Aument first backed the evaluation legislation when he was a member of the House. Seven years later, he says its outsized emphasis on student test scores has unfairly penalized teachers in high-poverty school districts.
“What we have seen is the current evaluation system absolutely serves as a barrier for high quality students wanting to serve our most vulnerable students,” Aument said Tuesday.
Under his new bill, the evaluations will rely more heavily on a teacher’s classroom observations, which school administrators conduct using a nationally recognized methodology.
Teachers would still be accountable for their students’ standardized test scores. But a formula Aument developed with the Department of Education would adjust those test scores based, in part, on a school’s aggregate poverty level.
The Pennsylvania State Education Association, which represents teachers in small urban, suburban, and rural districts across the state, supports Aument’s reforms. In a statement issued Tuesday, PSEA President Rich Askey called the new evaluations “a more accurate and fairer evaluation system that works better for students and educators alike.”
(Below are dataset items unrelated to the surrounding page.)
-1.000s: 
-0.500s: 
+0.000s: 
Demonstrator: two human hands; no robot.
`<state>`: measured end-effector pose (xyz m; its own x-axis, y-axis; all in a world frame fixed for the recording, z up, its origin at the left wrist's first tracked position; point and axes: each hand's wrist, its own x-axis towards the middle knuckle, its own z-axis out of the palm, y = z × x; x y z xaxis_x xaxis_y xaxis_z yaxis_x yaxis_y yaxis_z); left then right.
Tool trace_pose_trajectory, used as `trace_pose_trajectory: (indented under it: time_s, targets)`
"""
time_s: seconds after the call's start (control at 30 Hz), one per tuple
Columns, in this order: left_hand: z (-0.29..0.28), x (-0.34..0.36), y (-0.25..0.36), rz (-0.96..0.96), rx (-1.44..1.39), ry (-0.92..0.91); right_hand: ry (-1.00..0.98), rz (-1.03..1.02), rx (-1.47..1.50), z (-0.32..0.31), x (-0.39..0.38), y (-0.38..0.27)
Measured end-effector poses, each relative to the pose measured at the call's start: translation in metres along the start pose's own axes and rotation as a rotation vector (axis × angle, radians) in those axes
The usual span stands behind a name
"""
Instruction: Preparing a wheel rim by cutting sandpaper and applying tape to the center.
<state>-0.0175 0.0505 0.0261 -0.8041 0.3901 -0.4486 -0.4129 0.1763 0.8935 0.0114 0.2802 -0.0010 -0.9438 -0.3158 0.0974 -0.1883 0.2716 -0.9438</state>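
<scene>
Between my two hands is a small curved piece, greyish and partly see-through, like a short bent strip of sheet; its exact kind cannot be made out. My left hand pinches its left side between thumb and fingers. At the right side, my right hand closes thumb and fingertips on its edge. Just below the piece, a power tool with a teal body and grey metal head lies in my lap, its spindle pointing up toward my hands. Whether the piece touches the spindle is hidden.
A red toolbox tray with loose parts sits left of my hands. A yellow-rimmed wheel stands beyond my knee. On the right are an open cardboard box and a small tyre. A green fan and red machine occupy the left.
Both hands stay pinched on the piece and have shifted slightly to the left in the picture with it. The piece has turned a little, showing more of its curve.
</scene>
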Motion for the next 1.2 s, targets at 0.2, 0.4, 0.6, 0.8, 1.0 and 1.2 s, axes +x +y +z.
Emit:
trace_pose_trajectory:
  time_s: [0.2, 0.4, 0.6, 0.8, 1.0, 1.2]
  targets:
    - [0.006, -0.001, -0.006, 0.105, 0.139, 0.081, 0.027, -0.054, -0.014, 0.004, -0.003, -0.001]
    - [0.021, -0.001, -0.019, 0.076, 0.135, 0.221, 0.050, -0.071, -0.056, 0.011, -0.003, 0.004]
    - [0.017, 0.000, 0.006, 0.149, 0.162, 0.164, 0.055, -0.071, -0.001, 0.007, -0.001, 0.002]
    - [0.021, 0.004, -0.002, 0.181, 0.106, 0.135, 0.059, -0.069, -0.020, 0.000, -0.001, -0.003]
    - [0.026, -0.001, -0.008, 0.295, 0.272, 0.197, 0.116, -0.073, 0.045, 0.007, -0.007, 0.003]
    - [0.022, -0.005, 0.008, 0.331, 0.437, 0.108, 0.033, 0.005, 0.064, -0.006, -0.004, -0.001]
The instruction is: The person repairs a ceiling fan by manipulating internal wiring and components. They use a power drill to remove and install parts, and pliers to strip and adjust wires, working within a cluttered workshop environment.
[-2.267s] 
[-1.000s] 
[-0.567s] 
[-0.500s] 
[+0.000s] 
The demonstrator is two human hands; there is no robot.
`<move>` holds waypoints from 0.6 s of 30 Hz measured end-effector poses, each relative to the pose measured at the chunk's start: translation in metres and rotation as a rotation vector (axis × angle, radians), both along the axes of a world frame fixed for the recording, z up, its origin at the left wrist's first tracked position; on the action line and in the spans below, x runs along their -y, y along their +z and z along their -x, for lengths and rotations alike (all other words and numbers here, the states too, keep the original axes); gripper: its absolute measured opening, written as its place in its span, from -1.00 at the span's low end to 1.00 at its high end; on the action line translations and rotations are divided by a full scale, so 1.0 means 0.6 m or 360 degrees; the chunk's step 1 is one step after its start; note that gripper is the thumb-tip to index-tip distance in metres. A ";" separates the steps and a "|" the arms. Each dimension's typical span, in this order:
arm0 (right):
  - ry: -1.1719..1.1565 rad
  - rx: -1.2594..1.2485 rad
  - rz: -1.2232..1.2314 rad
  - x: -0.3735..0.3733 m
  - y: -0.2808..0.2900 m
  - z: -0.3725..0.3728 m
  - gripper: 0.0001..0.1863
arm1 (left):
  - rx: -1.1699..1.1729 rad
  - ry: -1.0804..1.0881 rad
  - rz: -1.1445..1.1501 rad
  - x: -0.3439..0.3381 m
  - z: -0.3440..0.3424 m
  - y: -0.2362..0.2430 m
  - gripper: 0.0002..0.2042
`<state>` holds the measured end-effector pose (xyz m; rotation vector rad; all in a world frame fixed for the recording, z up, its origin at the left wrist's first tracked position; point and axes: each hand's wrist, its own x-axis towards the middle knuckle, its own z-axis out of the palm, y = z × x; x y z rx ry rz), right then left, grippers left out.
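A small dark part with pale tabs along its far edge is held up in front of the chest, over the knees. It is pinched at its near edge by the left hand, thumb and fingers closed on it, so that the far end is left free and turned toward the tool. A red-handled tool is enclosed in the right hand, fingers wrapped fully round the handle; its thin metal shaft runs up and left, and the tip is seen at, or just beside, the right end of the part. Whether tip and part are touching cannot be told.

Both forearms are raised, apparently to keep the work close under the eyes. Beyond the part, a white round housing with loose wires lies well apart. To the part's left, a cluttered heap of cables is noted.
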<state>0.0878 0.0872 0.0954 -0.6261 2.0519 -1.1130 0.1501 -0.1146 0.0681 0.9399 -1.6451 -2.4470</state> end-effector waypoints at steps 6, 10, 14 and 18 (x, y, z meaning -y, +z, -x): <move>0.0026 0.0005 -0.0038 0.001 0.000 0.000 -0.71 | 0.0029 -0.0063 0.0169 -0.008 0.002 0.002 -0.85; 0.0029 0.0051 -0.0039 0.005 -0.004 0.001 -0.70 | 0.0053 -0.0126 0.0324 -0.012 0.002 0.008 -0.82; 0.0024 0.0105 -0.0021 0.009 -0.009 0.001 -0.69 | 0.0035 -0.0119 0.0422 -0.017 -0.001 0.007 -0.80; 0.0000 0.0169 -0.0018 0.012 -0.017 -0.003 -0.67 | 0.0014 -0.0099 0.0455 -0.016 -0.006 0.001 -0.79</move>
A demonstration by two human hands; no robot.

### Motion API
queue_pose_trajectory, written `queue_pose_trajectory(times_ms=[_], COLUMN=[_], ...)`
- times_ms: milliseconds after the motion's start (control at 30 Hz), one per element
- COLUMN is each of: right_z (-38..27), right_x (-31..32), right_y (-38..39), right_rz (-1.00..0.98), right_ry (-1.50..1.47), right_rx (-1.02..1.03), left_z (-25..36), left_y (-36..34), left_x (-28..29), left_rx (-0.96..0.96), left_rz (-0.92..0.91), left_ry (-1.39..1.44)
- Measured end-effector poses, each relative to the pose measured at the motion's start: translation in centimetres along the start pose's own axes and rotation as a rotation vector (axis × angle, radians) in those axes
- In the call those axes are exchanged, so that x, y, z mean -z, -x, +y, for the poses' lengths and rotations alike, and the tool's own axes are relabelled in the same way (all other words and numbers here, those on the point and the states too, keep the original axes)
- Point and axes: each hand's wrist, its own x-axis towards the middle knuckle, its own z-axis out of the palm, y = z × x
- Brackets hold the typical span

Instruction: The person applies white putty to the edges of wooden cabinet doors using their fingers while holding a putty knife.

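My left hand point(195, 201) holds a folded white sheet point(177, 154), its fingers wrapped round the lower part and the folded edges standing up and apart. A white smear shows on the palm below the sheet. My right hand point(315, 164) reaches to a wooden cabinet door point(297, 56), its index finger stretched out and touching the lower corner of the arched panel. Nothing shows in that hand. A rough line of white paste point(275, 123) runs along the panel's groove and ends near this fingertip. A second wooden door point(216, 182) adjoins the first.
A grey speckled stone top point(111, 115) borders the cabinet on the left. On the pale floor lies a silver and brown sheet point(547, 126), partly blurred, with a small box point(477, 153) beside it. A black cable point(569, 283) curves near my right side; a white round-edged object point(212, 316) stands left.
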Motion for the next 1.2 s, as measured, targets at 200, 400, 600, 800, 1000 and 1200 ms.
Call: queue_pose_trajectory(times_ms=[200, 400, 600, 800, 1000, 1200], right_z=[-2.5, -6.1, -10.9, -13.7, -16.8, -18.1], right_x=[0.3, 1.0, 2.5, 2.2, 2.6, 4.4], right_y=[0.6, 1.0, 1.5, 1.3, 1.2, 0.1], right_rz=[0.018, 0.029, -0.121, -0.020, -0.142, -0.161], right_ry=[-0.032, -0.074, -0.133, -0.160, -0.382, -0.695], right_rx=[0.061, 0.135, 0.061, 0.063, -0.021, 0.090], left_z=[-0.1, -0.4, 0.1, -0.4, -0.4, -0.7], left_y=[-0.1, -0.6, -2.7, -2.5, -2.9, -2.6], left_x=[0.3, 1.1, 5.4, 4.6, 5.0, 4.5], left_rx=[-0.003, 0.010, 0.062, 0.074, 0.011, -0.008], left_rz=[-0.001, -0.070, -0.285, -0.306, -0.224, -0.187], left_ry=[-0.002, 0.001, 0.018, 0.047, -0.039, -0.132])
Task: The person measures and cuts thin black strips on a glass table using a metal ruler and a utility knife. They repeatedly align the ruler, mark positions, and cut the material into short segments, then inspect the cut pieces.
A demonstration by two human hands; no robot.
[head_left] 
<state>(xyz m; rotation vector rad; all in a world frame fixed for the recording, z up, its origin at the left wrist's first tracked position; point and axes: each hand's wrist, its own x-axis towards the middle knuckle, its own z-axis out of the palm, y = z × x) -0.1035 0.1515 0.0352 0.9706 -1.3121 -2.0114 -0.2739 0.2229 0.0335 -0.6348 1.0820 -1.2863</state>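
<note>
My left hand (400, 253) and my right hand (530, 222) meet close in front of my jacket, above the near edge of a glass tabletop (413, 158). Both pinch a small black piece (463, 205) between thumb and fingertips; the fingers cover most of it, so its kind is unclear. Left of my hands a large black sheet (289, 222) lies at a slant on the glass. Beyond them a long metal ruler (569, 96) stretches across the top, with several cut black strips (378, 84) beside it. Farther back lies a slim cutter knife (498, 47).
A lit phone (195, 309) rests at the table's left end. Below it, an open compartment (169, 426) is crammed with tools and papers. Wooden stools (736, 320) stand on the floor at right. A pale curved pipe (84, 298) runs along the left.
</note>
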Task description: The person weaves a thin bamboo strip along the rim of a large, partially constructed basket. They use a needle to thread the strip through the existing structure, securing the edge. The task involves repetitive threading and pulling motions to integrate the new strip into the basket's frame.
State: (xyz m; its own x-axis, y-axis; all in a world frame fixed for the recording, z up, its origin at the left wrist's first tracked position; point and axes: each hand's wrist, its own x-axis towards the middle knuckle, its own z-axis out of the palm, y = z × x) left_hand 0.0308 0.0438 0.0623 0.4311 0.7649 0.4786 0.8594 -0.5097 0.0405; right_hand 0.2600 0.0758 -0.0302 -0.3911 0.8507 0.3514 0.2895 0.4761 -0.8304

But teachers in in Philadelphia and Pittsburgh, who belong to the American Federation of Teachers, say Aument didn’t consult them about the bill, which could become law this month as part of the state’s omnibus school code — a piece of budget-enabling legislation.
That led some Democratic lawmakers on the committee to vote against the reform.
“I have total support for what you’re trying to accomplish, but two of the largest unions repping the two largest school districts feel genuinely and honestly that they’ve been left out,” the panel’s ranking Democrat, Sen. Andrew Dinniman, of Chester County, said.
Aument denied the charge that he excluded the urban teachers unions from discussions about the bill. He said he’s spoken publicly for more than two years about his intent to reform the teacher evaluation system, and all the while invited input from teachers, administrators, and union representatives.
“I did work with educators to work out the language, and we had conversations with anyone who was interested,” Aument said. “I’m disappointed that the [Pittsburgh and Philadelphia unions] would say that it was not an open process. I disagree very strongly.”
Sen. Lindsey Williams, D-Allegheny, said she didn’t see the bill until late last week. That didn’t give her enough time to review the legislation and discuss it with the 10 public schools in her western Pennsylvania district, she said.
“The poverty index looks good — it looks great,” said Williams, a former lawyer for the Pittsburgh Federation of Teachers. “But nobody has had the time to figure out if it’s accurate and if it’s doing what it’s supposed to be doing.”
Democrats on the Education Committee also fear they won’t have a chance to amend the bill now that it’s passed through the committee.
As the General Assembly finalizes the state’s 2019-20 budget, it will consider dozens of stand-alone code bills — omnibus pieces of legislation that govern everything education to agriculture.
Leaders in the House and Senate could wrap Aument’s bill into the state’s school code.
Since the school code comprises hundreds of statutes, it’s all but impossible to make line-item revisions from the floor of the House or the Senate, Dinniman said.
The only way to prevent an objectionable provision is to reject the code bill entirely — something that Dinniman said has never happened in the 13 years he’s been a state senator.
Code bills allow lawmakers to tie up unfinished business before they adjourn for a summer recess. But Jeffrey Coyne, director of government affairs for the American Federation of Teachers in Pennsylvania, said that the teacher evaluations are too important to fast-track during budget negotiations this month.
“Instead of trying to rush this through because everyone walks out the door on June 30, we feel like we should be able to sit there work through this data,” Coyne said. “We want a bill that works for everyone.”